Pakar hidrologi dari Fakultas Teknologi Industri Pertanian Universitas Padjadjaran Prof. Ir. Chay Asdak, PhD, menyeutkan bencana alam dan banjir yang terjadi di Jawa Barat dikarenakan faktor cuacca dan iklim serta degradasi hutan.
“Berdasarkan data BMKG, curah hujan di wilayah Jawa Barat di awal 2021 terbilang ekstrem, lebih dari 100 – 150 milimeter/hari. Melihat kondisi alamnya yang bergunung-gunung, maka hujan orografis banyak terjadi di Jabar,” kata Prof. Chay dalam diskusi “Satu Jam Berbincang Ilmu: Waspada Bencana Hidrometeorologi di Jawa Barat” secara virtual, belum lama ini.
Beberapa pekan terakhir, sejumlah wilayah di utara Jawa Barat, termasuk DKI Jakarta, banyak dilanda banjir. Menurut Prof. Chay, jika dianalisis, banjir yang terjadi di wilayah pantai utara Jabar dipicu oleh dua faktor. Dua faktor tersebut adalah tingginya hujan yang terjadi di wilayah tengah dan pesisir utara, serta fenomena air laut yang pasang.
Melihat kontur kawasan utara yang lebih rendah, hujan di kawasan tengah yang notabene wilayah dataran tinggi akan menyebabkan air melimpah lebih banyak ke kawasan utara. Di saat bersamaan, kawasan utara juga ditekan fenomena air balik (back water) akibat pasang laut menyebabkan air menggenangi sejumlah wilayah di kawasan pesisir utara.
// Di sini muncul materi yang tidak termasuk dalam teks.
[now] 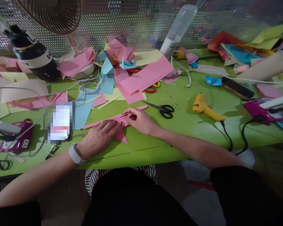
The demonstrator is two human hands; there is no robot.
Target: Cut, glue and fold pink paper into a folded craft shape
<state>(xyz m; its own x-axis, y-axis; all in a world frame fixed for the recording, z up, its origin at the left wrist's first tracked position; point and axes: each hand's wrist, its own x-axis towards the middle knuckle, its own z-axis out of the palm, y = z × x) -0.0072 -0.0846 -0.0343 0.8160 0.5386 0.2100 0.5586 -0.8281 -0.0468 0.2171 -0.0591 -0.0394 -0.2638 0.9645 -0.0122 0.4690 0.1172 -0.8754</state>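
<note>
A folded piece of pink paper (122,137) lies on the green table near its front edge, with long thin arms stretching left and right and a pointed flap toward me. My left hand (101,135) rests flat over its left part, fingers stretched out and pressing it down. Close beside, my right hand (141,121) has thumb and forefinger pinched on the upper edge of the same paper. My palms and fingers cover much of the folds. Just right of the paper lie black-handled scissors (165,110), touched by neither hand.
A yellow glue gun (206,108) with a black cord lies to the right. A phone (60,122) sits left. Pink sheets (147,75), cables, a black bottle (34,55) and a clear bottle (179,29) crowd the back. Another person's arm (266,67) reaches in at right.
</note>
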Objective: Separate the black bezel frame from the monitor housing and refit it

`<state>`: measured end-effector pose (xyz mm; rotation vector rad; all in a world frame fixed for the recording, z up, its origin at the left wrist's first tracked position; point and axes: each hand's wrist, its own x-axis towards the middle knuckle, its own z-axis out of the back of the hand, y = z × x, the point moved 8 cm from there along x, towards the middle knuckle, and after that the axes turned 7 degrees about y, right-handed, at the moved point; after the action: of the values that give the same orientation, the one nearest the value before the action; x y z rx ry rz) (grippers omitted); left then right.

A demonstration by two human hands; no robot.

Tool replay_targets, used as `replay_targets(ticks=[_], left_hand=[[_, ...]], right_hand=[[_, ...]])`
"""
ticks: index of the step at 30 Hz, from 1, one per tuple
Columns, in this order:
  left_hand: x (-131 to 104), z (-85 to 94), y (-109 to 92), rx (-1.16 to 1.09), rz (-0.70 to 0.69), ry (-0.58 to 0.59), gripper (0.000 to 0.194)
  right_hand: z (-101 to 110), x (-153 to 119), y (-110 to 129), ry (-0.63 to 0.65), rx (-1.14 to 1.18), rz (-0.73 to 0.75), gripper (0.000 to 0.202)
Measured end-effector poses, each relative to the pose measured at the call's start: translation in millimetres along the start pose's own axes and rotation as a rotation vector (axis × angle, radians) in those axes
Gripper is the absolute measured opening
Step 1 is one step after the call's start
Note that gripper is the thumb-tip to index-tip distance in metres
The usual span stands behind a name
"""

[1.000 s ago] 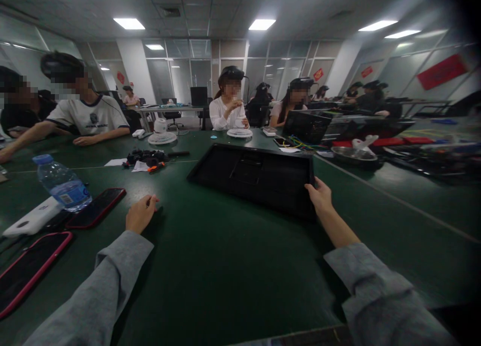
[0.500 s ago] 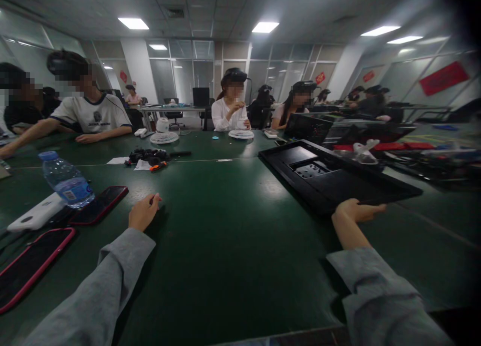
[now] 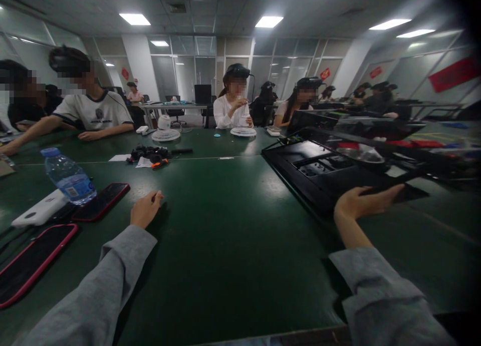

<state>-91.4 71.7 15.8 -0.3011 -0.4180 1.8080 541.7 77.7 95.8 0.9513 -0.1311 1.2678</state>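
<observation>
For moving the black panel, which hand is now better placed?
Probably the right hand: it is at the near edge of the black panel. The left hand lies well away from it, nearer a red-edged phone.

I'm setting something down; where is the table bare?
Widest: the table between the left hand and black panel, running forward to the small white strip. Smaller: right of the right hand. Crowded: left, with bottle, phones and white box; far right, around the metal bowl.
</observation>
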Motion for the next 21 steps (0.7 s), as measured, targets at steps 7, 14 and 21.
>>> replay_targets(ticks=[7, 14, 21], left_hand=[[-1.0, -0.2, -0.6, 0.015, 0.004, -0.002, 0.047], [-1.4, 3.5, -3.8, -0.029, -0.026, -0.104, 0.043], [-11.2, 15.9, -27.2, -0.137, -0.249, -0.318, 0.056]], right_hand=[[-0.9, -8.1, 37.2, -0.044, 0.025, 0.137, 0.067], [-6.3, -23.7, 69.6, -0.186, 0.035, 0.326, 0.067], [-21.1, -7.1, 50.8, -0.018, 0.242, 0.196, 0.068]])
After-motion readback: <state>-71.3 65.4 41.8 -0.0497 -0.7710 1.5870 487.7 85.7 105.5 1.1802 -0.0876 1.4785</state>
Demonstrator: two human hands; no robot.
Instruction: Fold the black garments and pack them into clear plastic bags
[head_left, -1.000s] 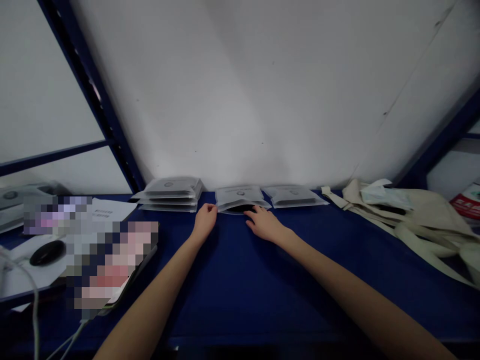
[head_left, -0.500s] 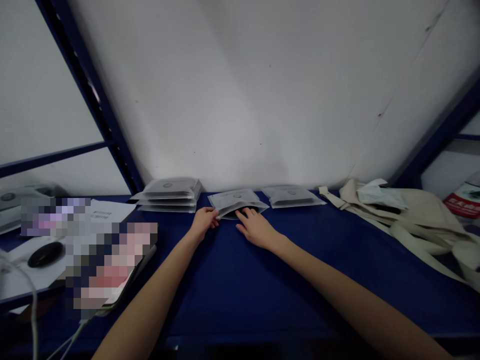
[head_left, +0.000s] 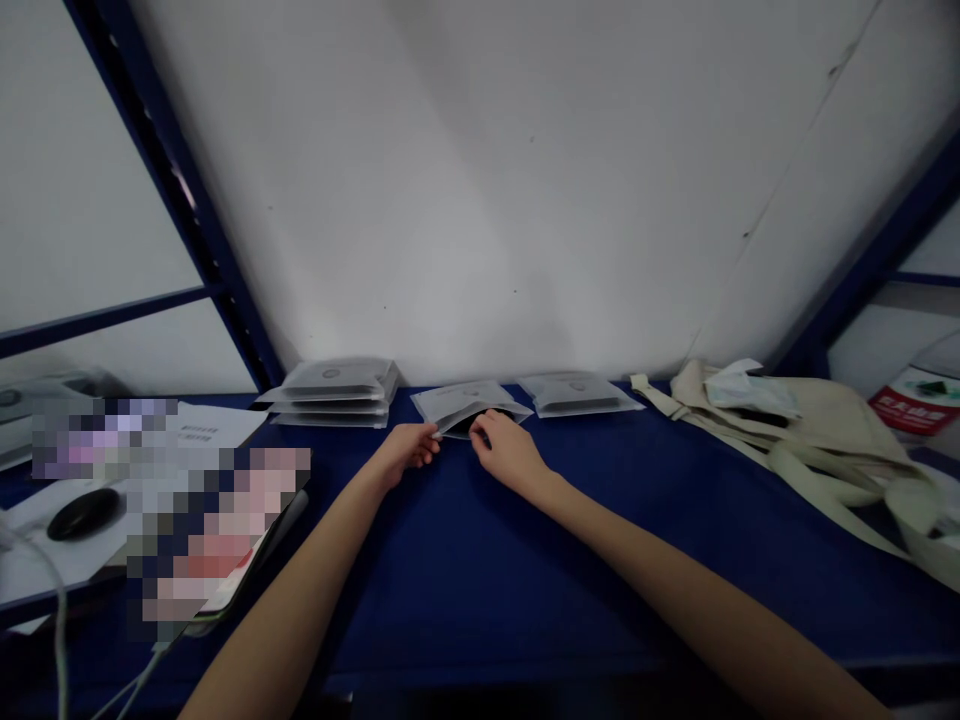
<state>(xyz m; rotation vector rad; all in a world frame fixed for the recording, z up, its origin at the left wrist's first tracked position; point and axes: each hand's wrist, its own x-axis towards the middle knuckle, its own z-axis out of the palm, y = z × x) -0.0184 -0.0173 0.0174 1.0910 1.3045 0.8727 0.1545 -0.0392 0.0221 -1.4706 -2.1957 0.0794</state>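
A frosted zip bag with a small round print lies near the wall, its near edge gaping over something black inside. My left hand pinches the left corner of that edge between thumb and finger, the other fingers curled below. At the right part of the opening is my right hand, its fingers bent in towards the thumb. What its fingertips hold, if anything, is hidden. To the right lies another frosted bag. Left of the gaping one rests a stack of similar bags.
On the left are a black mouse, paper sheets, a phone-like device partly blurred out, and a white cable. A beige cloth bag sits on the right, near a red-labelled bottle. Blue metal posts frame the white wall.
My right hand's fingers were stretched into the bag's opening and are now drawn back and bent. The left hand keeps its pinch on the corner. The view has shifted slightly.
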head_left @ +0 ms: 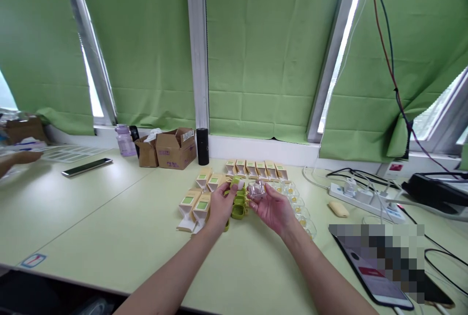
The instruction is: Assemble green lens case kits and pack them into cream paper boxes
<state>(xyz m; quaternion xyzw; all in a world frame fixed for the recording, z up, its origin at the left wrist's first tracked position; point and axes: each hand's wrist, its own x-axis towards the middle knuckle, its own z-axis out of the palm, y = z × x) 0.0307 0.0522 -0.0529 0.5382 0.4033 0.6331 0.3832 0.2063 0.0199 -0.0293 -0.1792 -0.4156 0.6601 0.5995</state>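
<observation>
My left hand is closed, thumb and fingers pinching a small green case. Close to its right, my right hand grips a clear plastic shell by its edge. Below and between the hands, more green cases stand on the table, partly covered by my left hand. Several clear plastic shells with yellow centres lie in a row just right of my right hand. Small open tan boxes with green labels stand left of my left hand, and a row of similar boxes lines the back.
Cardboard boxes, a black bottle and a purple bottle stand at the back left. At right are a power strip with cables and a tablet. Another person's hand is at far left.
</observation>
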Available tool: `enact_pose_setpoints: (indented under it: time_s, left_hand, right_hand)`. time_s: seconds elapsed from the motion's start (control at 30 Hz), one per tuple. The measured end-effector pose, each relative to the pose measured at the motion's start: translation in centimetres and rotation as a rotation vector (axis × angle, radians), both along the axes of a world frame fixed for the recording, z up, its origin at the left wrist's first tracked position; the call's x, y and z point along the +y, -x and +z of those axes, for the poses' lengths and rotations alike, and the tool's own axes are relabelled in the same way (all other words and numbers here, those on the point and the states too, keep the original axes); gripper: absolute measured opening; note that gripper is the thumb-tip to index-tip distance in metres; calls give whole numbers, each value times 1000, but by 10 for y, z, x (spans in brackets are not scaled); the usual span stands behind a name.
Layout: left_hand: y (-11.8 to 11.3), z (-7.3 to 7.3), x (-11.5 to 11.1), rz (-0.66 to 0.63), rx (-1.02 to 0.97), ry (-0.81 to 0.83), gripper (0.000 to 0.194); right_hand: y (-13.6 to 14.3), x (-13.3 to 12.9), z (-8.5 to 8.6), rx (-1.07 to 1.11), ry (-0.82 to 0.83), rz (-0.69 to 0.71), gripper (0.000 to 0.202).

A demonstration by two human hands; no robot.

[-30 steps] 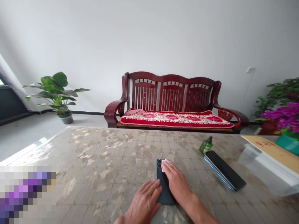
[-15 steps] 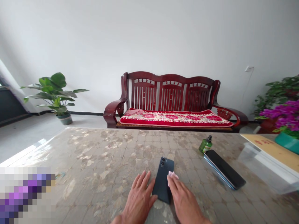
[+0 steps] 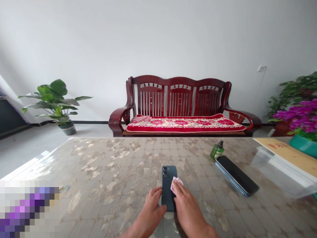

“Kalau kita lihat banjirnya kan diam saja, tidak mengalir seperti di kawasan tengah,” kata Prof. Chay.
Sementara dari sisi tata ruang, degradasi lahan dan hutan masif terjadi. Sejak 2005, penyimpangan tata ruang lahan terus meningkat. Salah satunya adalah di kawasan hulu Sungai Ciliwung. Masifnya peningkatan lahan kritis di kawasan tersebut turut berdampak pada terjadinya banjir di wilayah Jakarta.
Prof. Chay menjelaskan, alih fungsi hutan dan lahan untuk kepentingan budidaya maupun komersial di Jawa Barat secara perlahan akan meningkatkan jumlah air yang tidak terserap ke dalam tanah. Akibatnya, banjir akan terus terjadi sepanjang musim.
Selain itu, tidak ada aturan yang tegas dalam melarang masyarakat untuk membuka hutan demi kepentingan budidaya. “Ini yang menjadi tantangan besar, kita masih kesulitan dalam menindak penyimpangan lanskap oleh petani dibandingkan oleh industri,” ujarnya.